**Exercise prompt**
From the line containing "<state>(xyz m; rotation" down to the last line of the material, return those lines verbatim and only those.
[Recorded data — start]
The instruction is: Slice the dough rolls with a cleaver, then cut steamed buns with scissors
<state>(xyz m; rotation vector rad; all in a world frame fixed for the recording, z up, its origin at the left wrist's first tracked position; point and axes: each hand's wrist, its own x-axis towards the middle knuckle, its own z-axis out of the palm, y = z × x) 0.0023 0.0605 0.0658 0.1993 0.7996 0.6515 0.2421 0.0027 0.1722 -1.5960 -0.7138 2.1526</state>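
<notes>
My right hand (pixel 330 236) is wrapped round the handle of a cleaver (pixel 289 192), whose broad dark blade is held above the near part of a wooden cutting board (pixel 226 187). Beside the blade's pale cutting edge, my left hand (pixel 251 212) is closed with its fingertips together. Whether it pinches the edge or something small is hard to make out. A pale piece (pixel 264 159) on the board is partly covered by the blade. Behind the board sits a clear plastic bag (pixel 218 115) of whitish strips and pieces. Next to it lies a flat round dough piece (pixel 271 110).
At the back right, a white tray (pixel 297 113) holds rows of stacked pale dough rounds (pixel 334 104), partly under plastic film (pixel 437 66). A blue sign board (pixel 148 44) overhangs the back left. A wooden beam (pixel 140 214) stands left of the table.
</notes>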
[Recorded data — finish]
**Task result**
<state>(xyz m; rotation vector rad; all in a world frame fixed for the recording, z up, its origin at the left wrist's first tracked position; point and axes: each hand's wrist, its own x-axis towards the middle knuckle, its own z-axis out of the palm, y = z × x) 0.0023 0.0605 0.0658 0.1993 0.7996 0.6515 0.2421 0.0027 0.1722 -1.5960 -0.7138 2.1526</state>
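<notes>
My right hand (pixel 330 236) is wrapped round the handle of a cleaver (pixel 289 192), whose broad dark blade is held above the near part of a wooden cutting board (pixel 226 187). Beside the blade's pale cutting edge, my left hand (pixel 251 212) is closed with its fingertips together. Whether it pinches the edge or something small is hard to make out. A pale piece (pixel 264 159) on the board is partly covered by the blade. Behind the board sits a clear plastic bag (pixel 218 115) of whitish strips and pieces. Next to it lies a flat round dough piece (pixel 271 110).
At the back right, a white tray (pixel 297 113) holds rows of stacked pale dough rounds (pixel 334 104), partly under plastic film (pixel 437 66). A blue sign board (pixel 148 44) overhangs the back left. A wooden beam (pixel 140 214) stands left of the table.
</notes>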

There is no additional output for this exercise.